Antiques Roadshow even did a show about his steam engine collection. 

So, I asked him did he have any fiber type artifacts there. :whistlin:
At first he showed me some ancient (unusable) handcarders. 
Then he remembered that he had these 'sock sewing machines' down in the basement.

Seriously. I practically fell down the stairs. LOL

So this is what I got:











It has all the parts. It has 3 different cylinders. It has the original instruction book!
It is in the original wooden cabinet. It is filthy dirty and wants oiled.

The story is that he bought it at an auction. 
He paid an antique sewing machine expert friend of his 20 bucks to put it into working order. 
They cranked that piece of knitting you see there until they ran out of thread.

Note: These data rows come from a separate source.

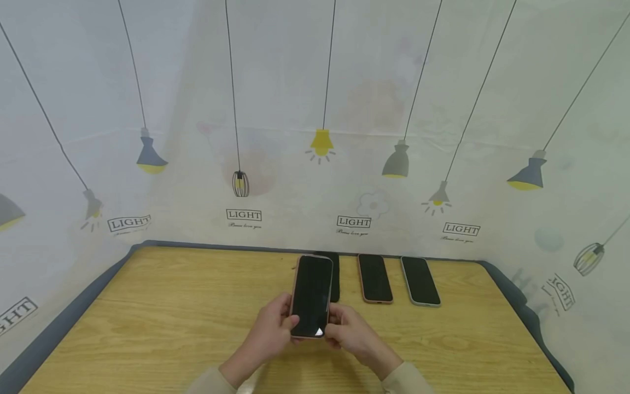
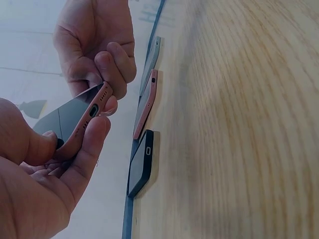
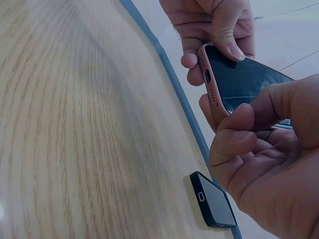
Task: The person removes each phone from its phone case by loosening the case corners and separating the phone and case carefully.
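A smartphone in a pink case (image 1: 313, 293) is held up above the table, its dark screen facing up. My left hand (image 1: 270, 331) grips its left side, thumb over the lower left corner of the screen and fingers underneath. On the opposite side, my right hand (image 1: 353, 332) pinches the lower right corner between thumb and curled fingers. In the right wrist view the bottom edge of the case (image 3: 210, 82) shows its charging port and speaker holes. The left wrist view has the right fingers (image 2: 105, 62) bent at the far corner of the phone.
Behind the held phone lies a black-cased phone (image 1: 336, 282), partly covered by it. To its right are a pink-cased phone (image 1: 375, 279) and a phone with a pale case (image 1: 420, 281). All rest near the back edge of the wooden table (image 1: 172, 306), before a lamp-printed curtain (image 1: 295, 82).
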### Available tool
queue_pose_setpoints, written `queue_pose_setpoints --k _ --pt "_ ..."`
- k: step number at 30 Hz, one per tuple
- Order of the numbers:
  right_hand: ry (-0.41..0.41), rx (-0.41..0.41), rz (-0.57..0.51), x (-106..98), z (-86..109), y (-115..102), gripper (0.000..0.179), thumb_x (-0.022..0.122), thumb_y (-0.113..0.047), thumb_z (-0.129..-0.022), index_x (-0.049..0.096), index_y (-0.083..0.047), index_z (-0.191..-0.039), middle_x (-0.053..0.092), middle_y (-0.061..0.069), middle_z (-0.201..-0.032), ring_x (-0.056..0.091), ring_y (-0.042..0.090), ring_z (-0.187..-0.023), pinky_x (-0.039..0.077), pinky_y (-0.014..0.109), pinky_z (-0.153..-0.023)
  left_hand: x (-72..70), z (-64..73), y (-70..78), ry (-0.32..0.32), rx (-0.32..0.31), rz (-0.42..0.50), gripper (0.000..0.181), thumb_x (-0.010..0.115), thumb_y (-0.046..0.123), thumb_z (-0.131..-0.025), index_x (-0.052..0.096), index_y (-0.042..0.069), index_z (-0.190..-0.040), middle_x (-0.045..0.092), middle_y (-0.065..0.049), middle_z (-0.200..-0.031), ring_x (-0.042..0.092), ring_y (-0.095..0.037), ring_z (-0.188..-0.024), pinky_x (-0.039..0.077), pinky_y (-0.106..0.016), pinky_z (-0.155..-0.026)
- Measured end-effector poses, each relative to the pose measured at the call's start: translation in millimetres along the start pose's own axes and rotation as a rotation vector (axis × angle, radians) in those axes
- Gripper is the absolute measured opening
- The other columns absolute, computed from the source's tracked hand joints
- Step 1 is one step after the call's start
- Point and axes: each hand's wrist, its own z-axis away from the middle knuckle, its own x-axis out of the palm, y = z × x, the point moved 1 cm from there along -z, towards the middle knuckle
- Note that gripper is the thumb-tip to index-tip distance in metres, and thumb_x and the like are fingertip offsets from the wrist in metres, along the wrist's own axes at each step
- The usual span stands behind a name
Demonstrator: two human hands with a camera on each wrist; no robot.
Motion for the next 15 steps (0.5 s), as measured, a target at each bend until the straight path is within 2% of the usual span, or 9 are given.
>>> queue_pose_setpoints --k 7,15 --pt "-0.057 -0.04 -0.002 -0.3 -0.6 0.6 0.043 0.049 0.015 -0.083 0.057 0.015 -0.126 0.059 0.003 -0.08 0.045 0.011 -0.059 0.037 0.021 -0.052 -2.4 1.2 0.5 0.018 -0.013 0.021 0.02 0.053 -0.014 -0.097 0.057 -0.006 -0.116 0.07 -0.018 -0.1 0.07 -0.023 -0.079 0.063 -0.036 -0.059" --pt "-0.091 -0.053 0.001 -0.1 -1.1 1.0 0.047 0.048 0.016 -0.082 0.055 0.015 -0.129 0.064 0.006 -0.088 0.047 0.011 -0.062 0.038 0.02 -0.053 -5.0 1.5 -2.8 0.016 -0.005 0.085 0.015 0.052 -0.015 -0.098 0.056 -0.007 -0.11 0.07 -0.02 -0.097 0.071 -0.025 -0.074 0.064 -0.044 -0.058"
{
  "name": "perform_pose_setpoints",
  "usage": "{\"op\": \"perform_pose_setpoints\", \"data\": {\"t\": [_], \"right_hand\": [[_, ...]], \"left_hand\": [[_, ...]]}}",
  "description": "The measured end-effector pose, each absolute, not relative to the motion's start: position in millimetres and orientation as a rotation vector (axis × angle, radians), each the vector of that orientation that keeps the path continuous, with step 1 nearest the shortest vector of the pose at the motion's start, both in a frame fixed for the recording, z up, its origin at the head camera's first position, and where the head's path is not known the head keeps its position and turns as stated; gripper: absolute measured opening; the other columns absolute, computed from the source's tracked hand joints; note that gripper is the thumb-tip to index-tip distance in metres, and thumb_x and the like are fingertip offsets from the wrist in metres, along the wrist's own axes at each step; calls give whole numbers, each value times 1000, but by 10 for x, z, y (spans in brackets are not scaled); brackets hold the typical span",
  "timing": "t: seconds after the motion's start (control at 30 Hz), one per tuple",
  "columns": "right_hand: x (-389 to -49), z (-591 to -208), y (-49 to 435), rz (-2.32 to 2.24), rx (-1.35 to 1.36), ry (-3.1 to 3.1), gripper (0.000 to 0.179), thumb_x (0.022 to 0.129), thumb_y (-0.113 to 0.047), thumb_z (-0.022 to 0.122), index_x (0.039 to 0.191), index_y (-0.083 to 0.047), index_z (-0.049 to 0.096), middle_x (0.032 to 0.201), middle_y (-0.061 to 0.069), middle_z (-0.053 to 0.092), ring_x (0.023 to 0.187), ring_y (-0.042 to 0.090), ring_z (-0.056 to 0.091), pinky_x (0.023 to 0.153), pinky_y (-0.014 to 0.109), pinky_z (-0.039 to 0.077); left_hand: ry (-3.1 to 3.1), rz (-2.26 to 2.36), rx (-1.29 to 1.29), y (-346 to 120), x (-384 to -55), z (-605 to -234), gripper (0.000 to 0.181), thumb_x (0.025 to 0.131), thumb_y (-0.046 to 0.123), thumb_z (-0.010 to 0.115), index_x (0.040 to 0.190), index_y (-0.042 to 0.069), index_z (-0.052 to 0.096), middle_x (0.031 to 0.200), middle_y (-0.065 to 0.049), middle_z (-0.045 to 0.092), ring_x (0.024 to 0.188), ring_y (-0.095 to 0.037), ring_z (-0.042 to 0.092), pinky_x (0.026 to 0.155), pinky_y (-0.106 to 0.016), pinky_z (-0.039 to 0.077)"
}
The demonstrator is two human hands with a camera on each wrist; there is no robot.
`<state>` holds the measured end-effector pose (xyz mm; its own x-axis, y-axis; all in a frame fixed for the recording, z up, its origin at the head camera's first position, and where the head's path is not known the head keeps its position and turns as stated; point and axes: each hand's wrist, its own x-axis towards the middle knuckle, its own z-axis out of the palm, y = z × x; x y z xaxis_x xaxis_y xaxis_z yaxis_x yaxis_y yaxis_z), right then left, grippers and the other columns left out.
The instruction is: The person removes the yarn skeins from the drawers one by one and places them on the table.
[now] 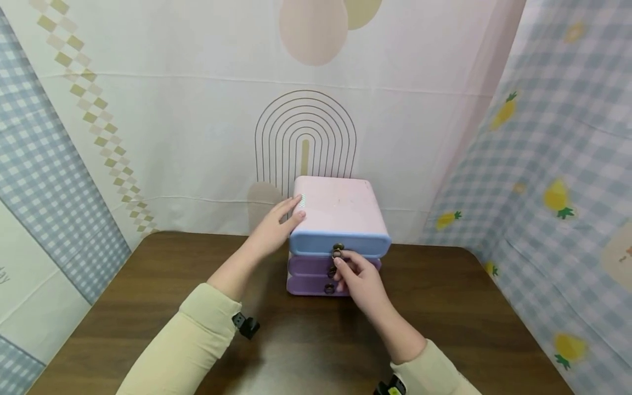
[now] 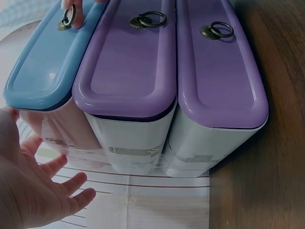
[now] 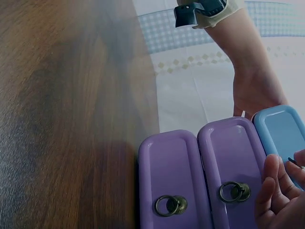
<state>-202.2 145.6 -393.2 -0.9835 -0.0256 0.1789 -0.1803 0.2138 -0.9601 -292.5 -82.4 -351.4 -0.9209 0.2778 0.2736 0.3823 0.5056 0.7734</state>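
Note:
A small stacked drawer box [image 1: 340, 204] with a pink top stands at the back of the table. Its top drawer front [image 2: 45, 71] is blue, and the two drawer fronts below [image 2: 131, 62] are purple; each carries a bronze ring pull [image 2: 221, 30]. With thumb and index finger, my right hand [image 1: 364, 285] pinches the ring pull [image 1: 338, 254] of the blue drawer. My left hand [image 1: 270, 229] lies at the box's upper left edge, fingers extended and thumb apart. The blue drawer looks closed or nearly so; I cannot tell which.
The dark wooden table [image 1: 301, 351] stretches in front of the box and to both sides. Behind it hangs a pale patterned cloth [image 1: 197, 148], with a checked cloth [image 1: 543, 164] printed with yellow fruit on the right. Both wrists wear small black cameras [image 1: 246, 325].

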Motion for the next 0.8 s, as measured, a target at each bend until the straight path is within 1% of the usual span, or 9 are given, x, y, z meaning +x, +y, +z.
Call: {"op": "perform_pose_setpoints", "data": {"t": [0.13, 0.33, 0.5, 0.8], "right_hand": [[-2036, -3928, 1454, 1956, 174, -2326, 23, 100, -17, 62, 116, -3, 68, 71, 11, 61, 51, 18, 58, 51, 31, 52], [-2047, -3922, 1462, 2008, 139, -2331, 25, 100, -16, 60, 120, -2, 66, 69, 8, 61, 50, 17, 59, 49, 27, 49], [-2052, -3942, 1473, 2027, 118, -2328, 27, 101, -15, 59, 123, -1, 64, 66, 7, 60, 49, 16, 59, 48, 25, 47], [-2030, -3939, 1491, 2053, 93, -2314, 29, 100, -12, 59, 125, 2, 64, 60, 5, 58, 46, 13, 54, 47, 23, 45]], "left_hand": [[-2615, -1396, -587, -830, -2929, -3524, 62, 101, 53, 47, 156, 26, 35, 161, -15, 26, 147, -33, 24, 116, -56, 20], [-2607, -1404, -594, -829, -2944, -3548, 62, 101, 53, 47, 156, 26, 35, 161, -16, 26, 147, -32, 23, 117, -56, 20], [-2617, -1419, -589, -828, -2954, -3556, 62, 100, 54, 47, 155, 28, 35, 161, -15, 25, 148, -32, 23, 117, -56, 19], [-2625, -1442, -597, -839, -2995, -3557, 61, 101, 48, 49, 156, 28, 33, 162, -15, 23, 148, -31, 21, 117, -56, 18]]}}
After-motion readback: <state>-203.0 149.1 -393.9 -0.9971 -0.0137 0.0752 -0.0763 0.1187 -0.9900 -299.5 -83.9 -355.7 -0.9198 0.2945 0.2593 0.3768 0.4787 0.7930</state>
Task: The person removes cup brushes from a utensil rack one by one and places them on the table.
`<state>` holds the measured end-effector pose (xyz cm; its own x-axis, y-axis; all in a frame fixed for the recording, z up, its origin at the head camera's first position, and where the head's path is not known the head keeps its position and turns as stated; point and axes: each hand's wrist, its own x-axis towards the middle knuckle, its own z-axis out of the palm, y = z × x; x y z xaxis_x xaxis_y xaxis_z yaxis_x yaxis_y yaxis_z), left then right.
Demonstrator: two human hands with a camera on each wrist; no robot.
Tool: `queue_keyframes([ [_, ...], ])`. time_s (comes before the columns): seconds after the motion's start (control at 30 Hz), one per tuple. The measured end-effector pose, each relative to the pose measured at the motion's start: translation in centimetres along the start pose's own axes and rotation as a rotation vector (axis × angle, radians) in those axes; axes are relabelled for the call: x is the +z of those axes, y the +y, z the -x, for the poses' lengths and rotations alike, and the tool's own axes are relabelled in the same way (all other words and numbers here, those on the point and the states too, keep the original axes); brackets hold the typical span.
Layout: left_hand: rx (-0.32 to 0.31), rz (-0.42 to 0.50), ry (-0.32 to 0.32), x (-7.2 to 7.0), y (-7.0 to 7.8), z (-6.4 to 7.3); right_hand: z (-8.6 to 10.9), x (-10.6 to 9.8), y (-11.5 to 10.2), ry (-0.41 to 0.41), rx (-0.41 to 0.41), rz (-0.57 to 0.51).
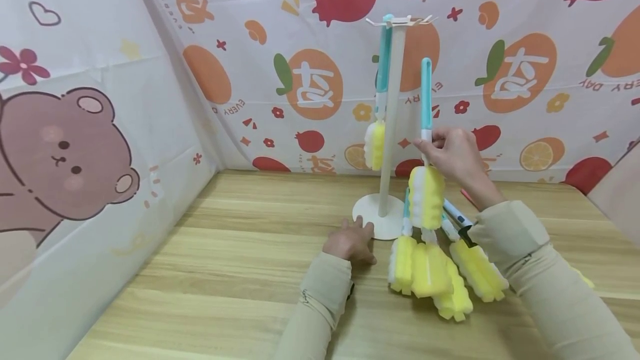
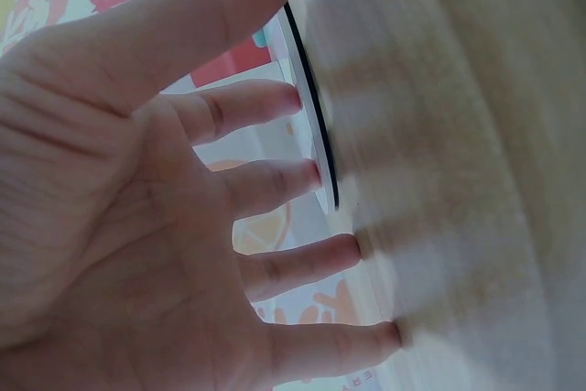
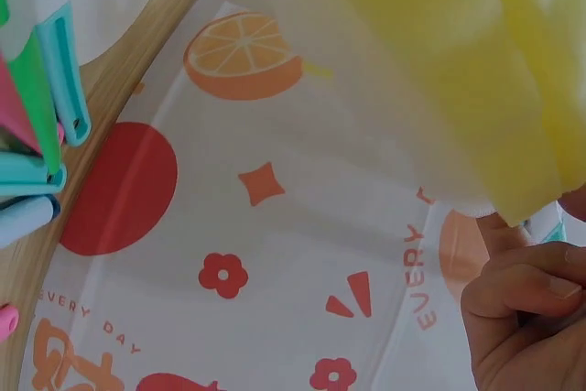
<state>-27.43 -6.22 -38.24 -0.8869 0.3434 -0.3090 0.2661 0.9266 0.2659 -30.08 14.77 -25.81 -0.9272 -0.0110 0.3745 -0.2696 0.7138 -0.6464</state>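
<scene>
My right hand pinches the neck of a sponge bottle brush, held upright with its teal handle up and its yellow-and-white head down. It is just right of a white stand's pole. In the right wrist view the sponge head fills the top, and curled fingers hold the brush below it. My left hand rests at the stand's round base. The left wrist view has its fingers spread, two tips at the base's edge, others on the table. A similar brush hangs from the stand's hooked top.
Several more sponge brushes lie heaped on the wooden table right of the base. Pen-like items, one with a blue-and-white barrel, lie behind them. A fruit-print cloth hangs behind, and a bear-print cloth lines the left side.
</scene>
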Motion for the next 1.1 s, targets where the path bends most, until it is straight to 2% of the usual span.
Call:
queue_keyframes([
  [0.3,0.001,0.012,0.001,0.0,0.0,0.0,0.1,-0.4,0.5,-0.034,0.003,0.064],
  [0.53,0.007,0.001,0.007,-0.1,-0.1,-0.1,0.0,-0.7,0.7,-0.094,0.053,0.065],
  [1.1,0.004,0.001,0.003,0.0,-0.1,-0.1,-0.2,-1.0,1.5,-0.202,0.113,0.132],
])
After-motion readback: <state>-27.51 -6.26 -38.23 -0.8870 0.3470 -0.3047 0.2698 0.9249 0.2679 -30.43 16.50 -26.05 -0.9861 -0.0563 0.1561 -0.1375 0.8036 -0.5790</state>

Then he put it in the basement where it has sat for 30 years, just waiting for me!
Can you believe it? I am over the MOON!
So now I get to learn to drive it. <gulp>

My very own hand-cranked sock machine! :bouncy:

I haven't begun to play with it or research it yet. I will post my progress as I go along.
If anyone has any great resources (weever) to share, I would be much obliged.

Yay!!!


----------



## weever (Oct 1, 2006)

Oh. My. Gosh.

:clap:

Hubby taught himself with the benefit of a video by Karen in the Woods from Northern Wisconsin. Here's a link: http://www.etsy.com/listing/61588558/instructional-dvd-how-to-make-a-hem

Also, he is a member of the Yahoo Group called sockknittingmachines. His first year with the machine, we were lucky enough (and smart enough) to take a week to go to the national conference for cranky knitters. Here is the webpage for more information on the conferences: http://www.csmsa.org/MainFrame.php 

The conference was VERY helpful for him. But he is also pretty mechanical, determined, and patient. That helped him learn when others (like me) would have given up.


----------



## Maura (Jun 6, 2004)

a couple of years ago a woman came to our spinning guild with some sock knitting machines. Showed us how to knit the whole sock, including the short row heel and toe. She said that they are very fussy and every time you move a machine you have to fuss with it to get it in proper order. By move, I mean put in the car and take it some where. It's amazing how fast you can knit a sock on one of those. Yours looks high end.


----------



## Pamela (May 10, 2002)

Oh that is so cool ! What a treasure! You will have so much fun with that machine, I'm guessing. Can't wait to see what you make with it, how they turn out ! Congratulations!


----------



## Marchwind (May 10, 2002)

GAM, welcome home! And you lucky dog you  How very cool is that? After watching Weever's DH work on his and asking him a million questions, these are no simple sock knitting machine. There is a LOT of work you need to put into those socks. You will have fun but it will in no way replace your love of hand knitting socks.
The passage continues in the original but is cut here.